But financial experts say the plan does not fix the
problem of the outrageous cost of a higher education to begin with.
News 12
spoke with Ryan Zacharczyk, who is a financial adviser, about how to plan for one of the
biggest bills you could ever get in your lifetime, as well as one father, Don
Wachtor, who's feeling the effects of planning too late for his kids.
“I thought I had a pretty penny as far as providing
for school, but, no, it was not nearly enough,” says Wachtor.
Wachtor is a retired 70-year-old father of two
college-aged kids.
“It wasn't expected, but I'm
really happy that I have kids and I want to do all I can for them,” says
Wachtor.
For Wachtor, that means
paying for their higher education. He took out federal "parent plus
loans" to cover the costs for his daughter, now a Rutgers graduate, and
his son, who has one year left at Montclair State University. With
interest, Wachtor now owes over $164,000 in student loan debt.
“Education is far more
expensive than it's ever been in history,” says Zacharczyk.
Zacharczyk, the president of
Zynergy Retirement Planning in Red Bank, helps people like Wachtor figure out
how to set aside money for their children's educational expenses.
“We prioritize
things like an emergency reserve,” says Zacharczyk. “Second priority is
retirement planning because at the end of the day you can borrow for college,
but you can't borrow for retirement. So, somebody
trying to save for two middle class individuals with average incomes in the
state of New Jersey is gonna struggle to get to that third priority and saving
for education."
Zacharczyk says most people know about 529
college savings plans.
“Sometimes our people come to us and they're
either just pregnant or they're planning a family and we start a 529 right from
the get go even before the child is born,” says Zacharczyk.
But Zacharczyk finds many of his clients don't
know about using "I-bonds" for college savings instead.
“In my family, we're prioritizing
putting away in I-bonds instead of the 529 in the short term,” says Zacharczyk.

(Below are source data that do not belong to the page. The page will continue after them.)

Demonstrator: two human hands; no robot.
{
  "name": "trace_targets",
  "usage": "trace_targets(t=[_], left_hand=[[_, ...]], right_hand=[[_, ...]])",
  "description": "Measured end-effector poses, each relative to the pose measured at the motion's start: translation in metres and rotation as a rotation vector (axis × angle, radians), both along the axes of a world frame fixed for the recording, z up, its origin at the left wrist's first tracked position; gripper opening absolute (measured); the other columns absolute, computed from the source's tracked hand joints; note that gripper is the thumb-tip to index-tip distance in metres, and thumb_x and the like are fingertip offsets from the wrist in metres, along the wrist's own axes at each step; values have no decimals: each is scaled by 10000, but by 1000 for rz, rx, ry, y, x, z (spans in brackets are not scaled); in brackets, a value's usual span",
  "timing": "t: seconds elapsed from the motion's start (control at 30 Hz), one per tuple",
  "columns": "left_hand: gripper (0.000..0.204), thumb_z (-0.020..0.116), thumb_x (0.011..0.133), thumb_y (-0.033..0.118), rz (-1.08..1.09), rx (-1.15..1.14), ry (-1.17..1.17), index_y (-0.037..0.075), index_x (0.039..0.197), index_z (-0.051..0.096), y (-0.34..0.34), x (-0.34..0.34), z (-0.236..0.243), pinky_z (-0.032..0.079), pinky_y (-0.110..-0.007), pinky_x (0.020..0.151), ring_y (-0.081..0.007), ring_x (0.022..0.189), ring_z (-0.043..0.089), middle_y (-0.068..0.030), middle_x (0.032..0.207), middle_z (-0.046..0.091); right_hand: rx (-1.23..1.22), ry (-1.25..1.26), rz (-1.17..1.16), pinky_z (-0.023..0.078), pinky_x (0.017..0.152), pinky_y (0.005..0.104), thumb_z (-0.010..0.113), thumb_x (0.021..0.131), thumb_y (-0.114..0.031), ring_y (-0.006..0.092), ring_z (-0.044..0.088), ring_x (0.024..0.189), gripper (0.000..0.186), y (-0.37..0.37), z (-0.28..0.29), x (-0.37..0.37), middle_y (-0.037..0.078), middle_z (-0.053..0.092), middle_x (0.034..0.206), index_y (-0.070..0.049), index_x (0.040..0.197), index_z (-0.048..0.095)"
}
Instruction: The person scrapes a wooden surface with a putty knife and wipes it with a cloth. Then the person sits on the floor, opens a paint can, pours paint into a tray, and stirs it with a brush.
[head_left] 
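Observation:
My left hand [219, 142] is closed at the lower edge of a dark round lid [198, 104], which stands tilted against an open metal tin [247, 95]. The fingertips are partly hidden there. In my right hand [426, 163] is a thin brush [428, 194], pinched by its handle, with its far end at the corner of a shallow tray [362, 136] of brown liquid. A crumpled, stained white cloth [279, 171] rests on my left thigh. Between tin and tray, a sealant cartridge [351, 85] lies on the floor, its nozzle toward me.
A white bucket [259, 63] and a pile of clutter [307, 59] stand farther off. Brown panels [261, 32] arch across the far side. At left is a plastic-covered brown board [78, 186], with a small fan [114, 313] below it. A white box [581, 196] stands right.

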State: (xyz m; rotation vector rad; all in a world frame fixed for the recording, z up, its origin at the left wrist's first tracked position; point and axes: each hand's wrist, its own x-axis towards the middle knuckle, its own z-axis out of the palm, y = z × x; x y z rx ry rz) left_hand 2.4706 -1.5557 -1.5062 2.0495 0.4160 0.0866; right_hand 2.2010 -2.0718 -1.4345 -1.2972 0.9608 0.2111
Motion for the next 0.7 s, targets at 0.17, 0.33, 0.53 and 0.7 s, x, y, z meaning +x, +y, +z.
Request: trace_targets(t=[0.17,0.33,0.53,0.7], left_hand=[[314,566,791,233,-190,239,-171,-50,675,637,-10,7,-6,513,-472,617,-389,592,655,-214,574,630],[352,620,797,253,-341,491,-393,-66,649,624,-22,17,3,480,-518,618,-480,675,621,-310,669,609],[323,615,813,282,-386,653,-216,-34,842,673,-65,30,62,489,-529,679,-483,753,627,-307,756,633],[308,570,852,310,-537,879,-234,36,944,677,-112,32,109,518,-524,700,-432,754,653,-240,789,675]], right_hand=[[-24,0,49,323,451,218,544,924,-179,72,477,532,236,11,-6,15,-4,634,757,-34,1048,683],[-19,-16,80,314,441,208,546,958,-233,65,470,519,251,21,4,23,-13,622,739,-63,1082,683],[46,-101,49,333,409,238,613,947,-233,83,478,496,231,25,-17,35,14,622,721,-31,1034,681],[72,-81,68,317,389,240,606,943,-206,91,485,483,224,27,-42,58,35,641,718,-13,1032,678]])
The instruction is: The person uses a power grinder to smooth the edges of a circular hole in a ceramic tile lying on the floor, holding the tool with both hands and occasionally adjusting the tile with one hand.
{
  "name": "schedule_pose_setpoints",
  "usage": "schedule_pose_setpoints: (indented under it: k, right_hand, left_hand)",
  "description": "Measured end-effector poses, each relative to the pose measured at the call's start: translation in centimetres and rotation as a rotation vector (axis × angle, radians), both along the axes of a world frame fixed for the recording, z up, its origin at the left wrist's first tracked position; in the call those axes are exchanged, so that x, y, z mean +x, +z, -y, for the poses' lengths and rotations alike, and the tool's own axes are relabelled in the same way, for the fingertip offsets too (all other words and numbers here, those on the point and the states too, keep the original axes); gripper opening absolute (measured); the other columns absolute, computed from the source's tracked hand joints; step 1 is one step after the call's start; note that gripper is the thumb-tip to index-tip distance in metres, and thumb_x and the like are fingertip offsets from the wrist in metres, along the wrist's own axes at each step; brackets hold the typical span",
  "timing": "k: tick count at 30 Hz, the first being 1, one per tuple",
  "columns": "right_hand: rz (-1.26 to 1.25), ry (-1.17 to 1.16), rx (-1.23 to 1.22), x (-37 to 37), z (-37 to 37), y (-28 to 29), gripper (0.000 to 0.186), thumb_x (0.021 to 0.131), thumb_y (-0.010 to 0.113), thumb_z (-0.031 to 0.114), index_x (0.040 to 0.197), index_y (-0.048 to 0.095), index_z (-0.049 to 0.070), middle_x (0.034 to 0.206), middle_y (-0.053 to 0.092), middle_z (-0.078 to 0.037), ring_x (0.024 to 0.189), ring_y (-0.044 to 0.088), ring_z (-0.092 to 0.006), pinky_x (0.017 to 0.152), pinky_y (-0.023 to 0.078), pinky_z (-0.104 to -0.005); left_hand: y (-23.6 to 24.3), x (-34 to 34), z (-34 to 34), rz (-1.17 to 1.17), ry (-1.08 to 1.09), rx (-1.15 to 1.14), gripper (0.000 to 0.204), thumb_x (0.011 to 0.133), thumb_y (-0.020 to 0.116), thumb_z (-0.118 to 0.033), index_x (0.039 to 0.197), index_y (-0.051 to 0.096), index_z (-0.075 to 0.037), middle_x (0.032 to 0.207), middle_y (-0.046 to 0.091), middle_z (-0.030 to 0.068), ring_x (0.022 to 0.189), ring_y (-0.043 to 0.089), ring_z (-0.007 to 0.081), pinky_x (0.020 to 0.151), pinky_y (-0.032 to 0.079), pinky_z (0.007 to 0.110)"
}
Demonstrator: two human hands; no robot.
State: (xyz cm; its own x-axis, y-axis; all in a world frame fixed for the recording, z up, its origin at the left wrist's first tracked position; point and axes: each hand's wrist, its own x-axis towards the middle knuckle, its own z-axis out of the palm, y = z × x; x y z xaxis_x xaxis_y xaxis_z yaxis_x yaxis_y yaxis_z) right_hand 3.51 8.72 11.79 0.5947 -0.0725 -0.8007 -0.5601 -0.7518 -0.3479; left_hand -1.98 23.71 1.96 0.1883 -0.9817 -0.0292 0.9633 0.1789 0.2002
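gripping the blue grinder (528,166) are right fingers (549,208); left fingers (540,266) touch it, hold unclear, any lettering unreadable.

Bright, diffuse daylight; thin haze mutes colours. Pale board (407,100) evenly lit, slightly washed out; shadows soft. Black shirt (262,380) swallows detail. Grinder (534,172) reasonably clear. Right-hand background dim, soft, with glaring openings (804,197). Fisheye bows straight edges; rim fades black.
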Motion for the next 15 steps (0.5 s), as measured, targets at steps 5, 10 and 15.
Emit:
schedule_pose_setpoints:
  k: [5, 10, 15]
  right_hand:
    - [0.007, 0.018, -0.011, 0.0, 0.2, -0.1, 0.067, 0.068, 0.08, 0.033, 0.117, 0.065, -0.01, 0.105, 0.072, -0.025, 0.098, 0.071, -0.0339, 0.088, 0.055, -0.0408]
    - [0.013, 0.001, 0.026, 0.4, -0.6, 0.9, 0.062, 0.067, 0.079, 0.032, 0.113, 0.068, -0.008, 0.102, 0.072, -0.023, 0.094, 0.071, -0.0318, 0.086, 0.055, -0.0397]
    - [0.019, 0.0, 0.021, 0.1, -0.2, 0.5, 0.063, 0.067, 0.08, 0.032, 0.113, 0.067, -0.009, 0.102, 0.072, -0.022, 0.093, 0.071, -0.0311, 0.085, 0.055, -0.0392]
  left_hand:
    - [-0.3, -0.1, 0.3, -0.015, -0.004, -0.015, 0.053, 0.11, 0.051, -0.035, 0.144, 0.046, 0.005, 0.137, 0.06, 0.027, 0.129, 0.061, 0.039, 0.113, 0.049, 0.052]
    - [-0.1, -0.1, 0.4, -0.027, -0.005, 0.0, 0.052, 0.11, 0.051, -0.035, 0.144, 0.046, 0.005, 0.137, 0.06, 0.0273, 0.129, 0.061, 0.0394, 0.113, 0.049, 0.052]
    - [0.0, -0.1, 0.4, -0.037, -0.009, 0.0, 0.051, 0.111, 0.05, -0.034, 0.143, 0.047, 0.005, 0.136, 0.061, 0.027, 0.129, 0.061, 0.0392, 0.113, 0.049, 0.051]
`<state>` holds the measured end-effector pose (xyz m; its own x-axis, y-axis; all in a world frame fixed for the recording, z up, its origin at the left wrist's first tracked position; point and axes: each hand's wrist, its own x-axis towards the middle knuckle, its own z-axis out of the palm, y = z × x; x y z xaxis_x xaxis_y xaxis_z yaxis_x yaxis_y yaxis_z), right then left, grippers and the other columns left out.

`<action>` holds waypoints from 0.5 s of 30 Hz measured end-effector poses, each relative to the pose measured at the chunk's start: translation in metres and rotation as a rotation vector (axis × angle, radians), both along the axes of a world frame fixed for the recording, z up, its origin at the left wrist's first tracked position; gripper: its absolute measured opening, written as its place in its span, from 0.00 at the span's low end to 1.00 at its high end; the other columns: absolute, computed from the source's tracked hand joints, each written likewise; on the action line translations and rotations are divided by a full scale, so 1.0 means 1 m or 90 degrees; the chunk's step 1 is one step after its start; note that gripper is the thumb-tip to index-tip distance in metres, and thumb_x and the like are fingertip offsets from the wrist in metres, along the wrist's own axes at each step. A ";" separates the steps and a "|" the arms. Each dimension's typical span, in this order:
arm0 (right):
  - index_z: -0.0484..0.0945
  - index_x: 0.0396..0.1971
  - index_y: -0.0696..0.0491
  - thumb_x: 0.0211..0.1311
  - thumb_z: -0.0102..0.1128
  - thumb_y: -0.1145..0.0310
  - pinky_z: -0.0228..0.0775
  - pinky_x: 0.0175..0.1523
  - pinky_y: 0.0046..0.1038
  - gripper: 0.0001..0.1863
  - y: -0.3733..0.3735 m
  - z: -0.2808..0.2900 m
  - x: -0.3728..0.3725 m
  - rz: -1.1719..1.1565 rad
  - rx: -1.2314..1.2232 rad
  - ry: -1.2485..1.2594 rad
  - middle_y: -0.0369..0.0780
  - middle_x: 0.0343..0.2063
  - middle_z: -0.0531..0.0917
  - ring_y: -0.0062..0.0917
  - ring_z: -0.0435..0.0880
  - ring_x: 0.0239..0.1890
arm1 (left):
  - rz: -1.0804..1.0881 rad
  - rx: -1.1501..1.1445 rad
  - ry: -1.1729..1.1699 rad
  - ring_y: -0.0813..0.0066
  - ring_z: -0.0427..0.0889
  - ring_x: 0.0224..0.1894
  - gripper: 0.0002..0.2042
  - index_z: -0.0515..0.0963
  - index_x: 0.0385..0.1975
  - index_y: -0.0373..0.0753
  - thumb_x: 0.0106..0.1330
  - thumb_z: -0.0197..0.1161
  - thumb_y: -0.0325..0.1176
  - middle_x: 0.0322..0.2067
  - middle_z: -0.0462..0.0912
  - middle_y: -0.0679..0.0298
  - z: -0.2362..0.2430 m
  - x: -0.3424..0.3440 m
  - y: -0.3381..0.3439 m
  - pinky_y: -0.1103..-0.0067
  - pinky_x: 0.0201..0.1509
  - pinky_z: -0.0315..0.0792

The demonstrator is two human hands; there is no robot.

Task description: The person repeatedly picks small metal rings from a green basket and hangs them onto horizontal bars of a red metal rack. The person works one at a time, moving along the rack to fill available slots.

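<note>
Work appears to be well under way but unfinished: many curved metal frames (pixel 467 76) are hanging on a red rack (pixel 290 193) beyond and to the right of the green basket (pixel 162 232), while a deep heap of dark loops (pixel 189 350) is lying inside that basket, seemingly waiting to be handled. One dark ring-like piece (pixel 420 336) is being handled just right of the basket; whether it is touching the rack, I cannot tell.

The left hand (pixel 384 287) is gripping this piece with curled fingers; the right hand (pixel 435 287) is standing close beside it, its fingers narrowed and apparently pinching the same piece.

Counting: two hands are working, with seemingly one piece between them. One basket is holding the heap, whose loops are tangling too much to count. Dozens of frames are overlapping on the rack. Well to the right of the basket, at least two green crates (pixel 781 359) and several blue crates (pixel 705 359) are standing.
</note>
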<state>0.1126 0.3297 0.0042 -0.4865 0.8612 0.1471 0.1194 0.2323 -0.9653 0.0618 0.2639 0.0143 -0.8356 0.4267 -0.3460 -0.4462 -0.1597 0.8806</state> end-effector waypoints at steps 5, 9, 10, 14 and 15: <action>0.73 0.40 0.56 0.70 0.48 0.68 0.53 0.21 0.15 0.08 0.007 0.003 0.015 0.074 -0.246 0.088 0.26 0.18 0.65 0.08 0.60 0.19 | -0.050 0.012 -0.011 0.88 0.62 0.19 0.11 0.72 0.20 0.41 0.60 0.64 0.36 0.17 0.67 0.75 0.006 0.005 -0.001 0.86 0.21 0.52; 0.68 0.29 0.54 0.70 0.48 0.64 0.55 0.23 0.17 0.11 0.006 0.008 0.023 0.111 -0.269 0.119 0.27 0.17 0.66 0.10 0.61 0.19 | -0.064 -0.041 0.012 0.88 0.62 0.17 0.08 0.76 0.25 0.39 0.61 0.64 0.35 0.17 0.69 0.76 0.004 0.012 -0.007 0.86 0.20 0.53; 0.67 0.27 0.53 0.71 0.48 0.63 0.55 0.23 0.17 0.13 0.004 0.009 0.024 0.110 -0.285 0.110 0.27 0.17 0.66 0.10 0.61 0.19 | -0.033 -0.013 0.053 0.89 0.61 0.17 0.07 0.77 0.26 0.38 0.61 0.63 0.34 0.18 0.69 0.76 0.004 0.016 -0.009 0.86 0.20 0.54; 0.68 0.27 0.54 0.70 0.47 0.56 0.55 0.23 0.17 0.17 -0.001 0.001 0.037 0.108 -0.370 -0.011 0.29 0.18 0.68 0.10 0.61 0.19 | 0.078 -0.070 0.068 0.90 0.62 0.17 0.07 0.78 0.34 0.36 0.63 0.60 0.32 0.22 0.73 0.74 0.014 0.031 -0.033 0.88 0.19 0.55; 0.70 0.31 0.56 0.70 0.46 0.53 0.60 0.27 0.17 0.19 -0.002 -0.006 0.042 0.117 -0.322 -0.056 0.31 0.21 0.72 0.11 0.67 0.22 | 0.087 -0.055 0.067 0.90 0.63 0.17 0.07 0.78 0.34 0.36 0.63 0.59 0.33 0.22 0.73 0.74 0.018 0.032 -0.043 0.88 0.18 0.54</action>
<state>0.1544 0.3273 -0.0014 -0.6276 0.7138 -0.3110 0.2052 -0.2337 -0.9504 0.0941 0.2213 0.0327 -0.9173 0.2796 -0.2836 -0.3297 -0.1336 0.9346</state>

“The I stands for inflation so it's an inflation adjusted bond and right now
inflation is pretty high, so the
interest rates are high."
In fact, the interest rate on I-bonds right now
is 9.62%. They're tax free if you use them for education, but you can't cash
them for one year.
“If you cash in
the bond in less than five years, there's a three-month interest penalty,” says
Zacharczyk. “Not principal interest, so if you put in $10K and at the end of a
year it's worth $10,900 or something along those lines, really the best option we have in this world for
federally guaranteed money."
Zacharczyk says if your
child choses a profession in public service, tell them their loans can be
forgiven altogether, but most importantly, as a parent, plan as early as
possible for your child's future.
Wachtor says the one mistake
he made was not planning sooner, but he's just glad he was able to give them an
opportunity he never had.
The I-bond is fully backed
by the federal government. For more information, click
HERE.
While you can also tap a Roth
IRA for college expenses even though it's intended for retirement, the
financial advisor never advises taking money from retirement to pay for
college education.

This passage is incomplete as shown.